У Фетюкова покраснела даже шея, стянутая ослепительным воротничком. Он привстал, держась за подлокотник, отчего под натянувшимися рукавами обозначились отлично сформированные мышцы. При этом он весь как-то стад похож на рассерженного кота, которого неожиданно дернули за ус.
— Арсений Николаевич! Прошу вас оградить меня от шутовских выходок профессора Смарыги. В противном случае…
— Да бросьте вы препираться! — сказал Дирантович. — Так мы никогда ни до чего не договоримся. А вас, Никанор Павлович, прошу вашу лекцию проводить, так сказать, на э… более строгом уровне.
— Не могу. Вот, говорят, когда-то академик Крылов просил денег на проведение каких-то опытов. Некий чин из Морского ведомства поинтересовался, почему эти опыты должны так много стоить, на что Крылов ответил: «Если бы ваше превосходительство было бы профессором Жуковским, я бы написал два интеграла, и этого было бы достаточно. Но, чтобы убедить ваше превосходительство, требуется потратить массу денег.»
— Очень остроумно! — огрызнулся Фетюков. — Жаль только, что вы не академик Крылов.
— Жаль, — согласился Смарыга. — Заодно, к вашему сведению: Крылов тогда был только профессором. Однако Арсений Николаевич прав: не будем попусту терять время. Итак, некто, будем называть его мистер Зет, стал счастливым отцом. Вот тут-то и вступают в действие коварные законы генетики. Оказывается, только половина изумительных свойств папаши воспроизведена в новом члене общества. Остальную половину он получает в наследство от мамочки, так как в половых клетках каждого из родителей содержится всего по двадцать три хромосомы. В результате, часть способностей, даже таких существенных, как умение шикарно подавать на подпись бумаги, может погибнуть втуне для грядущих поколений.
— Никанор Павлович! — Дирантович рассерженно хлопнул ладонью по столу. — Ведь я вас просил!

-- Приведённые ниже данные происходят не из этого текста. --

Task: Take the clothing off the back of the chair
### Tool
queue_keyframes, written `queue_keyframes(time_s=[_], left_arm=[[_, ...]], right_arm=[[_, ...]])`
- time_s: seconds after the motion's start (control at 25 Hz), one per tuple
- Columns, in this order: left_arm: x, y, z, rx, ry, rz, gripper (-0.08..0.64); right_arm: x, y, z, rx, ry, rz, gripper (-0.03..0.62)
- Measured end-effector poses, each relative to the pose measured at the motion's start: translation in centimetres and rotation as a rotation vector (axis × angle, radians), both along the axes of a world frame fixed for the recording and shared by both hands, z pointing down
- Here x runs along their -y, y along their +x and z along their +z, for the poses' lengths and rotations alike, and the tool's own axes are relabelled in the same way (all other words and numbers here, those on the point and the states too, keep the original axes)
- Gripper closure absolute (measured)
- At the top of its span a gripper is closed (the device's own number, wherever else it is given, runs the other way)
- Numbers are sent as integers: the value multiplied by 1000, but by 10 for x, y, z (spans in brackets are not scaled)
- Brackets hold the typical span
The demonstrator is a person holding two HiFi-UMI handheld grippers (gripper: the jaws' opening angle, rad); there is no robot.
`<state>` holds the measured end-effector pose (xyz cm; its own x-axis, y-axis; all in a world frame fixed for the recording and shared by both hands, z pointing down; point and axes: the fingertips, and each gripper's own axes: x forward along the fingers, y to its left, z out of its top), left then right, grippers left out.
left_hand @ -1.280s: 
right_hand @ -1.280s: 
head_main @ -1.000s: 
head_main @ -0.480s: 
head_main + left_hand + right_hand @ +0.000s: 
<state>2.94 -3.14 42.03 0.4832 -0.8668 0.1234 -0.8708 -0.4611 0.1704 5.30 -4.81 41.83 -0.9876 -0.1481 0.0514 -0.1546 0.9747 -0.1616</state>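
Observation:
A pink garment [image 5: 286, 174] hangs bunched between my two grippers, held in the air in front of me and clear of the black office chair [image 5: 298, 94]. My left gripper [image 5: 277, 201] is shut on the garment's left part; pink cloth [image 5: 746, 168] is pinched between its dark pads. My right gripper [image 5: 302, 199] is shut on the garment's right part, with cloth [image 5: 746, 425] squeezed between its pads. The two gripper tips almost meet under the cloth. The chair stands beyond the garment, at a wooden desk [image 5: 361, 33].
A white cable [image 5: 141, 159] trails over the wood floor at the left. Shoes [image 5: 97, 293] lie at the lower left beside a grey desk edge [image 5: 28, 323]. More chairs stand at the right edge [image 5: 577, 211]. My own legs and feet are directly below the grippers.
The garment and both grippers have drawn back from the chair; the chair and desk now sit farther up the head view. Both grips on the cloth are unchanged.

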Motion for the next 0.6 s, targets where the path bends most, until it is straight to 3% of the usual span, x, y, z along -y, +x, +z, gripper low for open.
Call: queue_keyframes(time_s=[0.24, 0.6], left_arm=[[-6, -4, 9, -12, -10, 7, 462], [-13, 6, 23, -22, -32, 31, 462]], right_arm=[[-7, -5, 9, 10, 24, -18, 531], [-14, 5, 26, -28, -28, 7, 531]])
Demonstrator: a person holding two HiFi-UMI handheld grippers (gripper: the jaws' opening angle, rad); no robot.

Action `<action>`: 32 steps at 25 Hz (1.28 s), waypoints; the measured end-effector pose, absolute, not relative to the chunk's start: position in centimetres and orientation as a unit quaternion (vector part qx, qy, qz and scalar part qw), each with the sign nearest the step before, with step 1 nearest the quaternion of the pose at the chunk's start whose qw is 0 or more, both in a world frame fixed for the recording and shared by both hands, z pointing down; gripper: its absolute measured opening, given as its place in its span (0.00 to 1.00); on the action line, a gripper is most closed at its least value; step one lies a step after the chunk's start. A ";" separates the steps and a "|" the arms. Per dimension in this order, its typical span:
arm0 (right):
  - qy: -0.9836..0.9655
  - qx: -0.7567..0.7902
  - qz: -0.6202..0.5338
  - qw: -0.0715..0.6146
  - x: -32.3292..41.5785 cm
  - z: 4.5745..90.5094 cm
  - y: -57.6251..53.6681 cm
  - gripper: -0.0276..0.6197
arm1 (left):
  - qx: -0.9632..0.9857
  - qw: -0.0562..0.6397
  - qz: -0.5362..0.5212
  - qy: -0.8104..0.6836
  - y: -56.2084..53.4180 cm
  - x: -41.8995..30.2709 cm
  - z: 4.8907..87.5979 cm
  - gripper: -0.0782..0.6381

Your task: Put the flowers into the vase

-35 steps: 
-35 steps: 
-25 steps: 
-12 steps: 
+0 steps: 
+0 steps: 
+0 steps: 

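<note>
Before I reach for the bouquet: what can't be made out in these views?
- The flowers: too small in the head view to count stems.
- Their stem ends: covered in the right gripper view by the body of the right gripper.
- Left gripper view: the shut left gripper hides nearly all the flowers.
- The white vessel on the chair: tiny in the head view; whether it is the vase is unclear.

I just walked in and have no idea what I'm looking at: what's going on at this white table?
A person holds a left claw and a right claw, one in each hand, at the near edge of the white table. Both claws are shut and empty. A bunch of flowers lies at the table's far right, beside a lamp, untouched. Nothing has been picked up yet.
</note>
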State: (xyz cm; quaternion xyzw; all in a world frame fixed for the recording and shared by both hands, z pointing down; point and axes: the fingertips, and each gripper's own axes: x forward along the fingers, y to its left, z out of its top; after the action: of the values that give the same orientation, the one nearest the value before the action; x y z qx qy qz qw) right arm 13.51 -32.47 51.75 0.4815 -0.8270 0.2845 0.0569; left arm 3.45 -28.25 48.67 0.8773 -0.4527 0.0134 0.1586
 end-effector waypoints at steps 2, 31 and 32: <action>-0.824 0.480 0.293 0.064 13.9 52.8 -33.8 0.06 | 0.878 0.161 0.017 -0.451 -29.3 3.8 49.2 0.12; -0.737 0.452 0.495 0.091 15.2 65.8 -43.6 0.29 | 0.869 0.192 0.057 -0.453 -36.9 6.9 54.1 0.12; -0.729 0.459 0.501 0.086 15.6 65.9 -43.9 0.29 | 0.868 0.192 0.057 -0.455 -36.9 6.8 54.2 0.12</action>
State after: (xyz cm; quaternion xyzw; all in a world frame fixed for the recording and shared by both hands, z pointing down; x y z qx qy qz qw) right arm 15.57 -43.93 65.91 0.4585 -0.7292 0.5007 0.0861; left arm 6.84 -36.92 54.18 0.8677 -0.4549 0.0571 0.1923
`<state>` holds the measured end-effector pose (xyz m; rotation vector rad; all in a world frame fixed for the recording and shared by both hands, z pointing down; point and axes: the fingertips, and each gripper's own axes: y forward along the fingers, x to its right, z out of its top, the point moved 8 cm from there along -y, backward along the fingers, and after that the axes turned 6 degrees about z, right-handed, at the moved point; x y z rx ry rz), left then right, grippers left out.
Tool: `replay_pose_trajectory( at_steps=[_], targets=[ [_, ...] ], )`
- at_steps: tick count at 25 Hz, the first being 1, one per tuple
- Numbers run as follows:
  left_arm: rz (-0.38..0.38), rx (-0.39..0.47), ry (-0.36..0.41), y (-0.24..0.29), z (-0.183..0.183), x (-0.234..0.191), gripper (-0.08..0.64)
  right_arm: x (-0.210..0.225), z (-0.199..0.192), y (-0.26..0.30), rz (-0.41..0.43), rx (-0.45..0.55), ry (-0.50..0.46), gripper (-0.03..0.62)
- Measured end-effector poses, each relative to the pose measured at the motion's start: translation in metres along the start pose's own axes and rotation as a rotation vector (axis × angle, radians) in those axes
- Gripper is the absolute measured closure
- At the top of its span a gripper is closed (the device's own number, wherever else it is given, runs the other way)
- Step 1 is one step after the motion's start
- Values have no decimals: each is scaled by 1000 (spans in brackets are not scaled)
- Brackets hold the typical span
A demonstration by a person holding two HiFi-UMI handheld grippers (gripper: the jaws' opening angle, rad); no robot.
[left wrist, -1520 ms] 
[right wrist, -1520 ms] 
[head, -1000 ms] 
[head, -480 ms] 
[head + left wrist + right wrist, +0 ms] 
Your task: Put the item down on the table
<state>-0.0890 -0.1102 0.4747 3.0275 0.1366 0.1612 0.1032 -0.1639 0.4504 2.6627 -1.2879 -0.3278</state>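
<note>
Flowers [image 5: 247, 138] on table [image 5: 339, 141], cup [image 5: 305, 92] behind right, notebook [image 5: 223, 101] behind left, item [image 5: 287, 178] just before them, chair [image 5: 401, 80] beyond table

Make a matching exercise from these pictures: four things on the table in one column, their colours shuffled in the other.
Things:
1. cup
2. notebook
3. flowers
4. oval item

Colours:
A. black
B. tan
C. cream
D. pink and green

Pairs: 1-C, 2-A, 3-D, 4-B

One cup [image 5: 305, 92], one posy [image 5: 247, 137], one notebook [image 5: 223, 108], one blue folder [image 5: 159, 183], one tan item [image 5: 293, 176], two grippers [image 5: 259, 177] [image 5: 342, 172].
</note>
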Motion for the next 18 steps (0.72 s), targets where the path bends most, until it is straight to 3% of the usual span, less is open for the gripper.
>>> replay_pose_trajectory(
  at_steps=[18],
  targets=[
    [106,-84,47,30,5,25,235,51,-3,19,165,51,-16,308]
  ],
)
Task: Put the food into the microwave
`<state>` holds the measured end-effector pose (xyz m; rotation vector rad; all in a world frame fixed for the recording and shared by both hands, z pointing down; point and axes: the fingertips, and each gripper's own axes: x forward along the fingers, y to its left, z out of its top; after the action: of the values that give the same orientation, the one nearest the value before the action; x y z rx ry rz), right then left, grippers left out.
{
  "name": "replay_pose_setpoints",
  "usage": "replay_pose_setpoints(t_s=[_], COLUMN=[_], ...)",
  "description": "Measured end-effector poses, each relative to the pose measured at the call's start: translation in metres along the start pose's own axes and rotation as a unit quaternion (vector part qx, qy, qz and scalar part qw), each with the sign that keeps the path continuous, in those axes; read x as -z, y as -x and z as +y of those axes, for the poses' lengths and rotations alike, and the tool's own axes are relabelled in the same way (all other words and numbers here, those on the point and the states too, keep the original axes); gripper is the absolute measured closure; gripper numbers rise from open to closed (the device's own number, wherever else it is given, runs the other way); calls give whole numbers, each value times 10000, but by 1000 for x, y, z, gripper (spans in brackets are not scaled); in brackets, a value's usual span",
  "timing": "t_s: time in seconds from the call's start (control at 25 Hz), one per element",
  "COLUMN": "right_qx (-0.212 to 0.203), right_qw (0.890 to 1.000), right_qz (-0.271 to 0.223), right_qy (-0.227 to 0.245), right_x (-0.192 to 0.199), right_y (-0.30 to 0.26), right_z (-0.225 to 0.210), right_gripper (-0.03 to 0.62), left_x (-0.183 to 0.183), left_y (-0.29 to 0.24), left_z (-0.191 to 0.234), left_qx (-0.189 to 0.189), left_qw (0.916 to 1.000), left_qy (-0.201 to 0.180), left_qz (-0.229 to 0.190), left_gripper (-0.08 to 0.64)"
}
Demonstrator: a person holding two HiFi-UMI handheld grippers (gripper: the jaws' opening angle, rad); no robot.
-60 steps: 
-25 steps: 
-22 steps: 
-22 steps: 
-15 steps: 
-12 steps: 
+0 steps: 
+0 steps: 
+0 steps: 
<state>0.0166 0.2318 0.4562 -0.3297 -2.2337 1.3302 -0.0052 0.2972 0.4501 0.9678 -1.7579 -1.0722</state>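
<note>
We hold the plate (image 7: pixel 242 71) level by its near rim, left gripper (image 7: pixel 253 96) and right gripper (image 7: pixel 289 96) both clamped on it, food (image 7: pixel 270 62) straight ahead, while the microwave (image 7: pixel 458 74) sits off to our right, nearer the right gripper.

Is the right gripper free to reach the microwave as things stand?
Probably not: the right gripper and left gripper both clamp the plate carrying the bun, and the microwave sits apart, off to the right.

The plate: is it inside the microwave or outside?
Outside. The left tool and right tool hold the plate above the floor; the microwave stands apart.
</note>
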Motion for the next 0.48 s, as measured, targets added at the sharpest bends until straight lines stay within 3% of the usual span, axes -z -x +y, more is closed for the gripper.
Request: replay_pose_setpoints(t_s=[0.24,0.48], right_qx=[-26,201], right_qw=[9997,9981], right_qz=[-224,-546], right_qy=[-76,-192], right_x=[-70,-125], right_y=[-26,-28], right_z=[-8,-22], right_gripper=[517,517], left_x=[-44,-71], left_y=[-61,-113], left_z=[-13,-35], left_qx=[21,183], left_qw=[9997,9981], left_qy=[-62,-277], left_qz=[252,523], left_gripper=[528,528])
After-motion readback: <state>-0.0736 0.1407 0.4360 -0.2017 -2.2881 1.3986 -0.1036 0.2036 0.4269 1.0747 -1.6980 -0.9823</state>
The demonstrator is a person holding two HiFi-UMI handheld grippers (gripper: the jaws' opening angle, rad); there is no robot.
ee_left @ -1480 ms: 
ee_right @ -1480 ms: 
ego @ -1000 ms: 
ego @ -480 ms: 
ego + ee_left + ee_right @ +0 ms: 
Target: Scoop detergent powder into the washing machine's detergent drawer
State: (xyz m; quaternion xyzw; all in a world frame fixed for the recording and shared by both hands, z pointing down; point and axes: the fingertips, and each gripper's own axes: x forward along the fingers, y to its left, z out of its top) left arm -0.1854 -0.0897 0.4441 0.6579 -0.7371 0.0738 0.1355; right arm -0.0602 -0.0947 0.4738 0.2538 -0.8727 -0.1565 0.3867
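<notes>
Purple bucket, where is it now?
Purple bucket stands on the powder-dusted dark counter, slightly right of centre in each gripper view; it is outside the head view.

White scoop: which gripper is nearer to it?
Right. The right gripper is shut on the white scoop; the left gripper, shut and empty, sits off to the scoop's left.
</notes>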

— Хорошо, не буду! Просто мне хотелось обратить ваше внимание на то, что природа сама себя защищает от повторения пройденного, во всяком случае там, где речь идет о биологических видах, как-то прогрессирующих. Теперь перейдем к самому главному. Семен Ильич Пральников — гениальный ученый. Его работы расцениваются многими, как переворот в современном естествознании. Не так ли?